Il ne s’agit pas seulement d’Uniswap. Les contrats de gouvernance d’Optimism DAO ne sont pas contrôlés par ses détenteurs de jetons, donc voter avec OP sert en grande partie de signal informel à la Fondation Optimism (pour l’instant).

Et il est bien connu que la plupart des trésoreries ou contrats intelligents DAO sont toujours contrôlés par quelques parties prenantes de confiance via un portefeuille multisig.

Ainsi, lorsque nous présentons les DAO comme des organisations autonomes décentralisées, en vérité, il existe de nombreuses nuances de gris dans ce spectre de décentralisation. Le diable est dans les détails.

Lorsque j’ai interrogé le fondateur et PDG de Tally, Dennison Bertram, à ce sujet, il a convenu à contrecœur que les DAO ont encore du chemin à parcourir en matière de décentralisation, mais aussi qu’une transparence partielle est toujours meilleure qu’une opacité totale, ce qui serait « beaucoup plus dangereux ».

Bertram a souligné comment Twitter/X sous Elon Musk pourrait désactiver unilatéralement son API, ou comment Facebook a étouffé le très populaire jeu FarmVille de Zynga de sa plateforme.

Pourtant, malgré les nombreuses lacunes des DAO, le véritable point positif – je pense – est l’engagement global de l’industrie envers les valeurs de la décentralisation, qui me semble extrêmement sous-estimée.
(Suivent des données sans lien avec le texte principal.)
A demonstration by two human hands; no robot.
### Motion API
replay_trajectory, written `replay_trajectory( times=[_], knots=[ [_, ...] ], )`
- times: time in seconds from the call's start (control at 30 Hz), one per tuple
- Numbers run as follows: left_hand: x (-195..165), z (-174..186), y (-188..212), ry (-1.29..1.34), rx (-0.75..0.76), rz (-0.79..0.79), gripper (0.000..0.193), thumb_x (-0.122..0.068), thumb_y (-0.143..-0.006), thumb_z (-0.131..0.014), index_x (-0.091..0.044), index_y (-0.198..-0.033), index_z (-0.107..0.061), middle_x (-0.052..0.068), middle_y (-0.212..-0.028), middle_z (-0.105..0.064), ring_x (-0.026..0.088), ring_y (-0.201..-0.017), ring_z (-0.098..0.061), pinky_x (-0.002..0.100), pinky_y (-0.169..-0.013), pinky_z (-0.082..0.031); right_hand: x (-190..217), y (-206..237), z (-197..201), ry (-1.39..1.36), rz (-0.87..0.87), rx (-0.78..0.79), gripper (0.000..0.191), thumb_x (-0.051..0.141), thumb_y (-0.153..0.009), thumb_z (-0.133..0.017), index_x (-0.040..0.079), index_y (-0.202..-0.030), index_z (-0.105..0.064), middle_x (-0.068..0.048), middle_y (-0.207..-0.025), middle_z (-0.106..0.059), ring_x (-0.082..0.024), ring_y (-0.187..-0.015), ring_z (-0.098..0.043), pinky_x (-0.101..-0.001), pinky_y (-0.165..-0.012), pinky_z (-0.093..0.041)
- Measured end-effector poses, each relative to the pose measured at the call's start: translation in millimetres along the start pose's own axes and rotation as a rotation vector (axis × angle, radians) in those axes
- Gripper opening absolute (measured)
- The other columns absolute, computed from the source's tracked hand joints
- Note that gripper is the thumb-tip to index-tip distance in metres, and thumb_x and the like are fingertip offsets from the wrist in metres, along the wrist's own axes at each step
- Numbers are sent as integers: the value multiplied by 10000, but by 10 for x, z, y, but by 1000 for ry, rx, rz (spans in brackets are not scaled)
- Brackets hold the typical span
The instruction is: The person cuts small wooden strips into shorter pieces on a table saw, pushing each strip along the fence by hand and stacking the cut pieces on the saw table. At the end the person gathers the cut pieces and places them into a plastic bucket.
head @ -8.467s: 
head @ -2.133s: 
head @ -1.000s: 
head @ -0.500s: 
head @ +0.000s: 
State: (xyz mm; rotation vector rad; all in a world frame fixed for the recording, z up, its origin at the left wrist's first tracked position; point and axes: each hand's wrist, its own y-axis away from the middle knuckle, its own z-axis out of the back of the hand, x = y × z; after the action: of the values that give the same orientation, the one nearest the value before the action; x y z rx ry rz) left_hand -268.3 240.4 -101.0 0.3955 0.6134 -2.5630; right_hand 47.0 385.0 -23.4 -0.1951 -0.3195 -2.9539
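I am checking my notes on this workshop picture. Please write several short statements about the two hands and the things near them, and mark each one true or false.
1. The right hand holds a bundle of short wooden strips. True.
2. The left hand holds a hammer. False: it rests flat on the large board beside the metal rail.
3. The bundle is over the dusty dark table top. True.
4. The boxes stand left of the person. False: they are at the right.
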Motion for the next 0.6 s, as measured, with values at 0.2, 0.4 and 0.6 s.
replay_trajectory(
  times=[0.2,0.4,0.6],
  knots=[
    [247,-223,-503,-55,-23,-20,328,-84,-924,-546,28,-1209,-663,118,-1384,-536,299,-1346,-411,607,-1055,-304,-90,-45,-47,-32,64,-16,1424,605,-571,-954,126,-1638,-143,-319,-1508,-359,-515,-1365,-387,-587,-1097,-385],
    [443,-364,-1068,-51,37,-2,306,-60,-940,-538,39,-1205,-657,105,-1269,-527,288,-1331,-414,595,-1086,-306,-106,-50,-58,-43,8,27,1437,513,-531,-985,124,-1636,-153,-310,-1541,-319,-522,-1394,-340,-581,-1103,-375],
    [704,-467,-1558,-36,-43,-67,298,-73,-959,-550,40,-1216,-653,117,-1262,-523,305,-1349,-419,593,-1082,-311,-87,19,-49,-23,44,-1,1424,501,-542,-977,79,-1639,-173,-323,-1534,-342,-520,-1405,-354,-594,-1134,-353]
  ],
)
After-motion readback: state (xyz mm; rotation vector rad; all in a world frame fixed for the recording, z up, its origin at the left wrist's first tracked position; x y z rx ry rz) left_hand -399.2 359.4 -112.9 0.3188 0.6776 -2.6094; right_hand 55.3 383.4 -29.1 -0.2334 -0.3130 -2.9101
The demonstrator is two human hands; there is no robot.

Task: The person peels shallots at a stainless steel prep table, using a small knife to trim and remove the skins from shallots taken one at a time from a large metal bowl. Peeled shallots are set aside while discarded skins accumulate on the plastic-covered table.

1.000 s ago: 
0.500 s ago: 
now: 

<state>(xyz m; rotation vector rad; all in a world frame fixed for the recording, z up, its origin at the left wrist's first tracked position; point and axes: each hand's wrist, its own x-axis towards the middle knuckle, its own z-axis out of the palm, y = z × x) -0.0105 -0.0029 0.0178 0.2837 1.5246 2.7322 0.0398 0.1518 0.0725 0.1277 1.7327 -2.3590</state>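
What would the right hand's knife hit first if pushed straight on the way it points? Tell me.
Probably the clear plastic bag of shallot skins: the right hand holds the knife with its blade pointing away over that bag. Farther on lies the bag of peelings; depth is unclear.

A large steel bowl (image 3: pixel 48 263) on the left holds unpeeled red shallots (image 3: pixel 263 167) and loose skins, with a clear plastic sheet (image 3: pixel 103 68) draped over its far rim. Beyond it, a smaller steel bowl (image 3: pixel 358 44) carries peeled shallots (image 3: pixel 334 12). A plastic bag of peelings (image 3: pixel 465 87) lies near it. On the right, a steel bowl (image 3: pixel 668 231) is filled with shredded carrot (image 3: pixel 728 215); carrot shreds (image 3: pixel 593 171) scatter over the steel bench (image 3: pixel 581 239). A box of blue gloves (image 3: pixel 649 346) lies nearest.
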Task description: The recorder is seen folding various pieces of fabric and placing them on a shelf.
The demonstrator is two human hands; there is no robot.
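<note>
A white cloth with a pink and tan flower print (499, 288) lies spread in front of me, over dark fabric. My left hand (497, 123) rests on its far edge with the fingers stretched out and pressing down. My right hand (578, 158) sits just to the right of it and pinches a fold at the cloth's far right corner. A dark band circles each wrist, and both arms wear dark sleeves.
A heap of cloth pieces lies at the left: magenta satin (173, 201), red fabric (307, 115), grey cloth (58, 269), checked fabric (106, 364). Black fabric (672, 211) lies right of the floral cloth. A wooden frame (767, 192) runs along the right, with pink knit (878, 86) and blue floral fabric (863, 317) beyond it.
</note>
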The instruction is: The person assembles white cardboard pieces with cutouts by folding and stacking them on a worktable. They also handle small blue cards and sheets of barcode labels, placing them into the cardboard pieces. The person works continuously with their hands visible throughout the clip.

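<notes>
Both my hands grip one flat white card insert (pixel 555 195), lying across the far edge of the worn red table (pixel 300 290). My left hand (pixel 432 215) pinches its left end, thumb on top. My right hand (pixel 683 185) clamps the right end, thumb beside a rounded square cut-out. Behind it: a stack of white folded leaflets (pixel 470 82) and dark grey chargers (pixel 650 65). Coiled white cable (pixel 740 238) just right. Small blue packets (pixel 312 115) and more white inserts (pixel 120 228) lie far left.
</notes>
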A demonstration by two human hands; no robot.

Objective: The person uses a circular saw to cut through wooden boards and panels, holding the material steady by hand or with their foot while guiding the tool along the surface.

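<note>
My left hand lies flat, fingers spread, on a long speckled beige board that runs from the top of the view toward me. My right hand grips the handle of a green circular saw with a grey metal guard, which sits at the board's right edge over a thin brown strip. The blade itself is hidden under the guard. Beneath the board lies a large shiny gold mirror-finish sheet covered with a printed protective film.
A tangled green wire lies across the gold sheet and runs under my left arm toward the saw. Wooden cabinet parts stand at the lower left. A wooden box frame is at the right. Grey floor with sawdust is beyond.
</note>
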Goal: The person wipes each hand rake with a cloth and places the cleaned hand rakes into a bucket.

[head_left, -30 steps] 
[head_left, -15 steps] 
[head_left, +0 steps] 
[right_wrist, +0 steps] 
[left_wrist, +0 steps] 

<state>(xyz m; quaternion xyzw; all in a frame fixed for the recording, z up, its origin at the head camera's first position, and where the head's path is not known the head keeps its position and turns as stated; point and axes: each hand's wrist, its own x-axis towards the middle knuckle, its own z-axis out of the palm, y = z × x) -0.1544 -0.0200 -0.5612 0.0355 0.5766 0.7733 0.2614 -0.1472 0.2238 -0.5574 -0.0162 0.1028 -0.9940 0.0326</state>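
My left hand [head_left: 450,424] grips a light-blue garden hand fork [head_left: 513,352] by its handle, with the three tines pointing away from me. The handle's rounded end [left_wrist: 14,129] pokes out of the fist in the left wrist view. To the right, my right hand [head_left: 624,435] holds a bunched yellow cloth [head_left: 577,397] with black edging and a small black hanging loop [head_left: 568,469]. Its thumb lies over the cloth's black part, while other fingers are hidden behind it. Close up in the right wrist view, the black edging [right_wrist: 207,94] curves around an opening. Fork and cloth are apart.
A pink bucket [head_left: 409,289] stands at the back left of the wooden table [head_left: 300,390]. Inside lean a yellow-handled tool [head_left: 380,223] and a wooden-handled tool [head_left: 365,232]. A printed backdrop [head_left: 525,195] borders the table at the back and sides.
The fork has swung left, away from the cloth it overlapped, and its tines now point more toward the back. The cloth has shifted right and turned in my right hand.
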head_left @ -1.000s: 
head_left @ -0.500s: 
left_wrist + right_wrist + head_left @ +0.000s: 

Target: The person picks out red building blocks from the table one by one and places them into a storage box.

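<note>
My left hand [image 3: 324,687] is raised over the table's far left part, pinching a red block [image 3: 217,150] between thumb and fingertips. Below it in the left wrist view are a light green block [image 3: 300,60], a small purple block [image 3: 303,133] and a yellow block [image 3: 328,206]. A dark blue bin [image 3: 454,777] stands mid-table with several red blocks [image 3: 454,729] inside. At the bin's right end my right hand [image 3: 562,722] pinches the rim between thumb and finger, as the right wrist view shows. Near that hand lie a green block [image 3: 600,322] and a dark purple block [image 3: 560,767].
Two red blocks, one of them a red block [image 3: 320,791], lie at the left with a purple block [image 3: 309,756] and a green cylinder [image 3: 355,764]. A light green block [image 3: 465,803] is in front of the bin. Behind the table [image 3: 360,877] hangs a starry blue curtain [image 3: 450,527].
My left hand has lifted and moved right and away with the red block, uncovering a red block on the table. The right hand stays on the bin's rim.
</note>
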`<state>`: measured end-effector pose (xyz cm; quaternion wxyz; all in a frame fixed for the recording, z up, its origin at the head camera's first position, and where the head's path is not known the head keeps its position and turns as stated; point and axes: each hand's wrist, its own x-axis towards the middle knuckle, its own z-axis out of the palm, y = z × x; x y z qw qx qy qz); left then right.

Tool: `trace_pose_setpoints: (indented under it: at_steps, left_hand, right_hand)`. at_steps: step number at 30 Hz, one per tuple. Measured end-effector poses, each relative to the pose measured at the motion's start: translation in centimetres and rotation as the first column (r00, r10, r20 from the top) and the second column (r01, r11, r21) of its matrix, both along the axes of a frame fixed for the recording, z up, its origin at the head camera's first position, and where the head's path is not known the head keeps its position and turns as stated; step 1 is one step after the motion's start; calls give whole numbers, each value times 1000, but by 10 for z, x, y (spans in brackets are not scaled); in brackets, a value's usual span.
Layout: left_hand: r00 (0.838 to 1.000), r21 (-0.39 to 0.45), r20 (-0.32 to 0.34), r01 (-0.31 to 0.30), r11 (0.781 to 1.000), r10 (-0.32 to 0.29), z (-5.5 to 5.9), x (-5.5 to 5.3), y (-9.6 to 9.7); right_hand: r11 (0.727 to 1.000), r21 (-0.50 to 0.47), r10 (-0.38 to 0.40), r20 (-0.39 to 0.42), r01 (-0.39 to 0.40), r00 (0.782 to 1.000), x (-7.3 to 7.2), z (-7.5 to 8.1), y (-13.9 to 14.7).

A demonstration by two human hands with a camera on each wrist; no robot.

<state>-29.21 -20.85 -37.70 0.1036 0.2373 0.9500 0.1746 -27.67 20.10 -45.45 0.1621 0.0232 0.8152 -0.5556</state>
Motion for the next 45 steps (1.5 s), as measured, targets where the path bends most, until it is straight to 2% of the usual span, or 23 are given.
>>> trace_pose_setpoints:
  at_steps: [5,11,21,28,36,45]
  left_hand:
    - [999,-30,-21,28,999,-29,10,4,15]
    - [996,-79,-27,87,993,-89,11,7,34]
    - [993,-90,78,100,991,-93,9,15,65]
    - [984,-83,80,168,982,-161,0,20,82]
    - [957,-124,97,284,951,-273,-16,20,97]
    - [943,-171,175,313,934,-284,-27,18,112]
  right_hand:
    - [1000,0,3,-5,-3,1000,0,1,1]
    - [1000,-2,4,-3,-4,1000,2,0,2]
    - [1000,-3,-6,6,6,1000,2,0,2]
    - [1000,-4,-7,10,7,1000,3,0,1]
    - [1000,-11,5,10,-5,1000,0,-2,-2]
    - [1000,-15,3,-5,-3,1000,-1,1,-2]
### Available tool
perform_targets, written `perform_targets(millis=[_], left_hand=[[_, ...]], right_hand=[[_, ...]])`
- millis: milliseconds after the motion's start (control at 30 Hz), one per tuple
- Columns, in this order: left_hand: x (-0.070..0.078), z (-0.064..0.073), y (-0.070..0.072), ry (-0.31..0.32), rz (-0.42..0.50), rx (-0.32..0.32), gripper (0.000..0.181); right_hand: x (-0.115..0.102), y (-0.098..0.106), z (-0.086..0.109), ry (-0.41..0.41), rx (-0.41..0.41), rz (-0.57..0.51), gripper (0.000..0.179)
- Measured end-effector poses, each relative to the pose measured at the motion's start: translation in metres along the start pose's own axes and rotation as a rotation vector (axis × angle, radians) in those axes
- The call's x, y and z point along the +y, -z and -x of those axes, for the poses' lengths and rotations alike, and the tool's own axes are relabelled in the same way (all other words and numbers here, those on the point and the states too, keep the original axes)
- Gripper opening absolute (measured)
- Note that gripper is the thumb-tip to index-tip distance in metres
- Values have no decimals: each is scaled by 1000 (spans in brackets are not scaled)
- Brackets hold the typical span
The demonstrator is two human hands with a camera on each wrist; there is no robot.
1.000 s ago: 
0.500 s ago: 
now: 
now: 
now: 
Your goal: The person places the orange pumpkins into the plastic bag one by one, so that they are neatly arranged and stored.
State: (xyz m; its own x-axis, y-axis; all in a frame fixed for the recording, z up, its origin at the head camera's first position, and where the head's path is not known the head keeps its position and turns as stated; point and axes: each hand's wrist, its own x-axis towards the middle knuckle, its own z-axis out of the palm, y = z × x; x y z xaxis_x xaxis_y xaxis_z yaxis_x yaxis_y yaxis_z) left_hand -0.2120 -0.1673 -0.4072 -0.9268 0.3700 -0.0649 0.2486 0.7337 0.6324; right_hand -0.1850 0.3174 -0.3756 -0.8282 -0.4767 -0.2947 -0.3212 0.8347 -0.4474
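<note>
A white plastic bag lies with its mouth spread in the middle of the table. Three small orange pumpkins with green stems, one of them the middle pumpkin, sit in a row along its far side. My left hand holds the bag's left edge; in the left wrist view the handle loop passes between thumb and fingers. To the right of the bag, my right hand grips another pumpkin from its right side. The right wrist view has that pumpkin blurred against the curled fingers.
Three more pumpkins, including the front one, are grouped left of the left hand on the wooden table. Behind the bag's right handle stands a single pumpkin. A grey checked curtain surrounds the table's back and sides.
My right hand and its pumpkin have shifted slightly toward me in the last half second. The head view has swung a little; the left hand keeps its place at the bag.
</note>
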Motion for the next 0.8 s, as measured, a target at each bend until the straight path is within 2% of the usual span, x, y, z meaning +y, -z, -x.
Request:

Les DAO peuvent faire signe de la main et signaler la décentralisation autant qu’ils le souhaitent, mais le fait qu’ils opèrent dans un secteur où la « décentralisation » est toujours considérée comme une vertu bien-aimée est ce qui permet à l’industrie de la cryptographie d’interpeller et de remettre en question les vecteurs de centralisation qui Les DAO sont toujours criblés.

Cette institution informelle s’est lentement érodée et ne fera que continuer à le faire à mesure que la cryptographie continue de se « généraliser ». Chérissez-le tant qu’il dure encore.